__What is expected__: Look below for the line with "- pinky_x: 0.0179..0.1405" and the line with "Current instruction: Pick"; repeat exactly those two lines and all lines between them, but no pictures.

__Data in this exercise__:
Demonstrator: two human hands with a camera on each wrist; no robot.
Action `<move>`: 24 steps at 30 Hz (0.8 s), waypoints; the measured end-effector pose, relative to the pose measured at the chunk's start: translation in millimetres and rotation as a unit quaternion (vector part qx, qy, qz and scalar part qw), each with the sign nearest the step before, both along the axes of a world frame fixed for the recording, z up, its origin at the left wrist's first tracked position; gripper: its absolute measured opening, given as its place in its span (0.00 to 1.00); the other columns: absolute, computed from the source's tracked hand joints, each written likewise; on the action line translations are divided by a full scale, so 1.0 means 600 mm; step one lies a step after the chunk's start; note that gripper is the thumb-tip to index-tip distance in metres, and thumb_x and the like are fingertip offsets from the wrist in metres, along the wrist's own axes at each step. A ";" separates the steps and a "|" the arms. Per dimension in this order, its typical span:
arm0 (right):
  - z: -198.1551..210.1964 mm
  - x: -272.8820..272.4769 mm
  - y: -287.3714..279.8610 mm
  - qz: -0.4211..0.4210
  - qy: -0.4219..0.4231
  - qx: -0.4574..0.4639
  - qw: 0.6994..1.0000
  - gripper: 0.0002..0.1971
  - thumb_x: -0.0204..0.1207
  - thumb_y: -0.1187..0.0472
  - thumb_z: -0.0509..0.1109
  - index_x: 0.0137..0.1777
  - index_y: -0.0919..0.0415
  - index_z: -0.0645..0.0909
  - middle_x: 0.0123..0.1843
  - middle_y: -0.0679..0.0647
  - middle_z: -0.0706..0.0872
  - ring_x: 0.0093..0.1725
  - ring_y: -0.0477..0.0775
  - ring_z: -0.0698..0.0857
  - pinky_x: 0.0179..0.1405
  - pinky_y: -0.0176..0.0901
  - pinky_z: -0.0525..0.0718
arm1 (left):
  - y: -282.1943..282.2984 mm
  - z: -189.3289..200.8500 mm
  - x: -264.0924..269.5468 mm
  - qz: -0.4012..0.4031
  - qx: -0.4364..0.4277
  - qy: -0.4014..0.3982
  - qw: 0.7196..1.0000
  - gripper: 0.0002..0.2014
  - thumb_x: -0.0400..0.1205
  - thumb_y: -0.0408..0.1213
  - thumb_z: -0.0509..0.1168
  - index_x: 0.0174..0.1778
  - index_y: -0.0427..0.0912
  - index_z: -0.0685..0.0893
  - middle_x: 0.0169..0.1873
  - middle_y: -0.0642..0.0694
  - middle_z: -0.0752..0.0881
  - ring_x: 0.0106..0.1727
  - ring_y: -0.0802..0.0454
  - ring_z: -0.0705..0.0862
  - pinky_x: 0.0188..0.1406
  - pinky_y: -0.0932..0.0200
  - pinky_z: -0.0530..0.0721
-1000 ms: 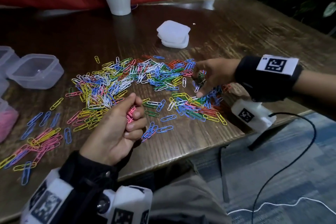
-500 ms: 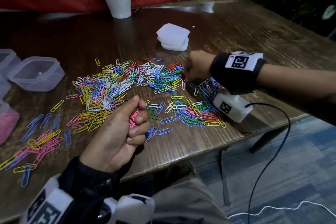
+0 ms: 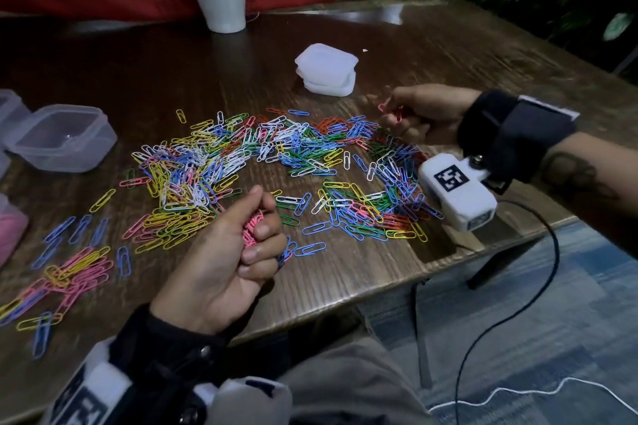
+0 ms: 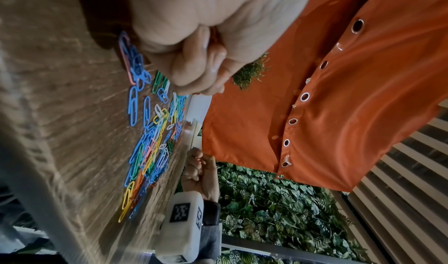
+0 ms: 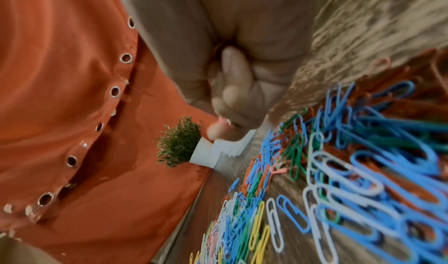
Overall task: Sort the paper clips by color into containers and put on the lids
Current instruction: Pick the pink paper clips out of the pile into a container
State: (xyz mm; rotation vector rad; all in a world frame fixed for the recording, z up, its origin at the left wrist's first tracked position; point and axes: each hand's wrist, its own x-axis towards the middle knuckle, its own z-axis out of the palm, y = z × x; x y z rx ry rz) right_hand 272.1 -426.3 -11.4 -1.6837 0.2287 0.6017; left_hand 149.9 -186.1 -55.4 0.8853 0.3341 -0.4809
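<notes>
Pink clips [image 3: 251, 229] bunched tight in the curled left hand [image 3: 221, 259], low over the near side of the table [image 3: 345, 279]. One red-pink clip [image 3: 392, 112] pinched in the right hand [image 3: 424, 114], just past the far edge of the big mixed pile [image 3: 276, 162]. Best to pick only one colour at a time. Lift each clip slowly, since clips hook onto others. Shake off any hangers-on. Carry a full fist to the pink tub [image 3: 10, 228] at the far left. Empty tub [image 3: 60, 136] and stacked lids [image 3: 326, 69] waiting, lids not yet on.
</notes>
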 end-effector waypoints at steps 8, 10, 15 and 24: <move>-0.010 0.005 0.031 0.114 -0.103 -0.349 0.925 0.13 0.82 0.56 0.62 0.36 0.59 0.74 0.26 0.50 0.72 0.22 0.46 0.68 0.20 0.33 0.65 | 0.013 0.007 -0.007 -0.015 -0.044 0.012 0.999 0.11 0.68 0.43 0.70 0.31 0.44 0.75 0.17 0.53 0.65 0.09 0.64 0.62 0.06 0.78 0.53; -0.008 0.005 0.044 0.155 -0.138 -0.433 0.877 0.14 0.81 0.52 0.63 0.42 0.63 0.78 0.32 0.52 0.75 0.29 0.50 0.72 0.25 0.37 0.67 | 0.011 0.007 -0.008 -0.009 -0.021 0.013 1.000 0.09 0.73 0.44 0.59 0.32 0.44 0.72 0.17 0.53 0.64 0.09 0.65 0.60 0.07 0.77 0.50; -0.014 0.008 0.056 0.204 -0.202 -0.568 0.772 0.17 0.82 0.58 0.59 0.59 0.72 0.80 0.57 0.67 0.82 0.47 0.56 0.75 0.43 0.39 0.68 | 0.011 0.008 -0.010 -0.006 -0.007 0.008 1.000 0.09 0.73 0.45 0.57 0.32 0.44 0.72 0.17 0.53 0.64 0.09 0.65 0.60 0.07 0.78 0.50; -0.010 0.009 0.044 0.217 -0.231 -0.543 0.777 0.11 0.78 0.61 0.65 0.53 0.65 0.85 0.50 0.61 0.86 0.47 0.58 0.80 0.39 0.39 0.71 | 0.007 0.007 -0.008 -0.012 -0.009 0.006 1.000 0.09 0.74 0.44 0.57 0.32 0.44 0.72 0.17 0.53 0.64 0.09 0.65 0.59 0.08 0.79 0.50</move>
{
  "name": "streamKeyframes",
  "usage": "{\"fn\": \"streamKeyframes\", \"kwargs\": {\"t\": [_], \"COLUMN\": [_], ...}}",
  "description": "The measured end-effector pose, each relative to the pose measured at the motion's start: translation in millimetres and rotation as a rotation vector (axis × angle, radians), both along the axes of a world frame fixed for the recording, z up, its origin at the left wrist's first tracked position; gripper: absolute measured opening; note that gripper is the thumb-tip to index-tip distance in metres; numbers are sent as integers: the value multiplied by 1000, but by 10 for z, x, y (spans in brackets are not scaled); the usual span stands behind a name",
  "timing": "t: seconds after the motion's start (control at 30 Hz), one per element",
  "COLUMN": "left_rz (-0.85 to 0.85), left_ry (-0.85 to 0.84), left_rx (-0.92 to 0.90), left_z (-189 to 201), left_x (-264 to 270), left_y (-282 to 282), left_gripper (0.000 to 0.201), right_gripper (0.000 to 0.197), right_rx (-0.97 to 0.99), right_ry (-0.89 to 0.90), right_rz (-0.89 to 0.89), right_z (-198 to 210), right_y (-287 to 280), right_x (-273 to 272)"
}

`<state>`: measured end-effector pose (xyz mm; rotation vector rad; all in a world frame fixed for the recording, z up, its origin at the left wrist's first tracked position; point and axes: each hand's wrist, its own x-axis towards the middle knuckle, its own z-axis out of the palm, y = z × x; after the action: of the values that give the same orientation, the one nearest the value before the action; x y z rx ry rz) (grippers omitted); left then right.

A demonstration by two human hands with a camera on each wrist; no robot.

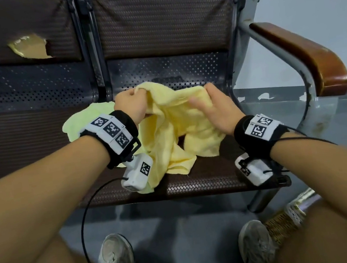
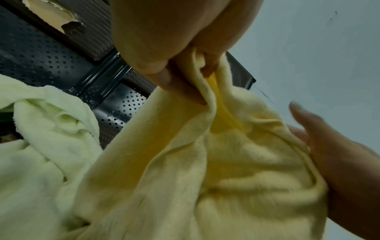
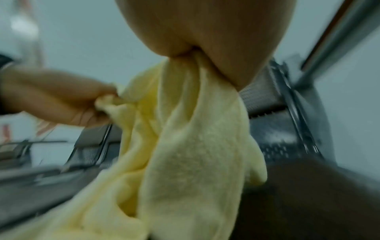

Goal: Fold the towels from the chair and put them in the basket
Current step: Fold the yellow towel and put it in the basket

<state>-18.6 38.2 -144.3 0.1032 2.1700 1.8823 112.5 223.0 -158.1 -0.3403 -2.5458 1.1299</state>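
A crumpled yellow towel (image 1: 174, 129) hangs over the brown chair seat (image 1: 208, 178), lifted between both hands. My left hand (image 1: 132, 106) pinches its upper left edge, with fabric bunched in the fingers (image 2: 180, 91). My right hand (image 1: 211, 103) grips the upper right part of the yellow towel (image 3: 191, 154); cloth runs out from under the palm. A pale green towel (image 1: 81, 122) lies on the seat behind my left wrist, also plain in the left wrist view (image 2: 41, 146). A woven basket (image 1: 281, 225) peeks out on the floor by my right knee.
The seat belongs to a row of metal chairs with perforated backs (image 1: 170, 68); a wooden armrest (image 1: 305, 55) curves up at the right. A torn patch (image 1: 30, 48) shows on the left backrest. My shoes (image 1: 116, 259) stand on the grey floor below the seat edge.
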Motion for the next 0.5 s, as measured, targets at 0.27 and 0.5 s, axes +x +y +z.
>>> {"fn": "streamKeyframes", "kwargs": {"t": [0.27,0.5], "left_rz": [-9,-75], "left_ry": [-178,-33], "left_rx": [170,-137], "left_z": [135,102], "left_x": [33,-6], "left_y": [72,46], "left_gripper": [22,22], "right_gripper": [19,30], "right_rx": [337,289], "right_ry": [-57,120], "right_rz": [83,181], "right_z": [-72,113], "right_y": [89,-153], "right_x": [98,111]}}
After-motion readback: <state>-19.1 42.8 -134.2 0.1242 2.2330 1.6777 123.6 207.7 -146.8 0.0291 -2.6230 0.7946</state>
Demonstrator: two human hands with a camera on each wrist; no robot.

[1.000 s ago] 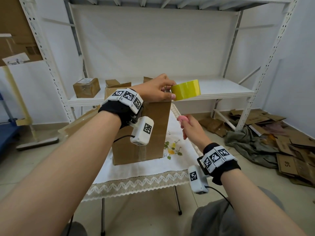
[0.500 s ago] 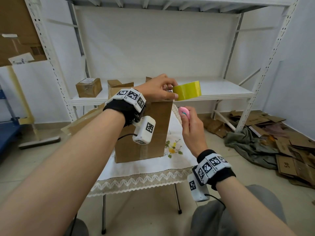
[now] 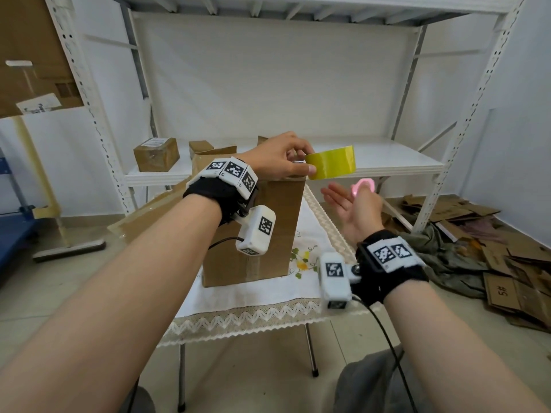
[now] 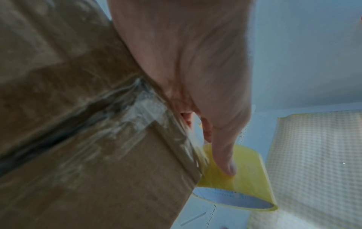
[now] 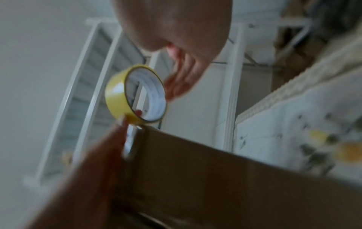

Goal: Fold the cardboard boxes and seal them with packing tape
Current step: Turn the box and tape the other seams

__Answer__:
  - pinky_x: 0.0179..0.1405
  - pinky_y: -0.0176..0.0901
  - pinky_z: -0.0525..0.0718
arm1 (left):
  - y: -282.1943..282.2984 mm
  - z: -189.3289..200.8500 mm
  - x: -264.0924..269.5468 mm
  - qz: -0.4012..0.4031
  - qx: -0.4364..0.4277
  - qy: -0.4014..0.3982
  - qw: 0.7196..1.0000
  - gripper: 0.0002..0.2014
  - thumb_x: -0.0400..0.1205
  - thumb_y: -0.0408..0.1213
  - thumb_z: -0.0509..0.1168
  - index_x: 0.0174..0.1778
  - index_y: -0.0427..0.0912
  - index_z: -0.0685..0.0893
  - middle_x: 0.0169..0.1873
  - middle_y: -0.0642..0.0694
  - middle_z: -0.0752..0.0881
  - ring_x: 0.0106..0.1727
  - ring_y: -0.0802..0.0454
  - ring_z: -0.0705..0.0862
  - pinky_x: 0.0188..0.1406
  - pinky_y: -0.0932..0.0200
  - pinky_z: -0.0530..0.0721
-1000 ms: 
-500 ms: 
+0 ms: 
+0 ms: 
+0 ms: 
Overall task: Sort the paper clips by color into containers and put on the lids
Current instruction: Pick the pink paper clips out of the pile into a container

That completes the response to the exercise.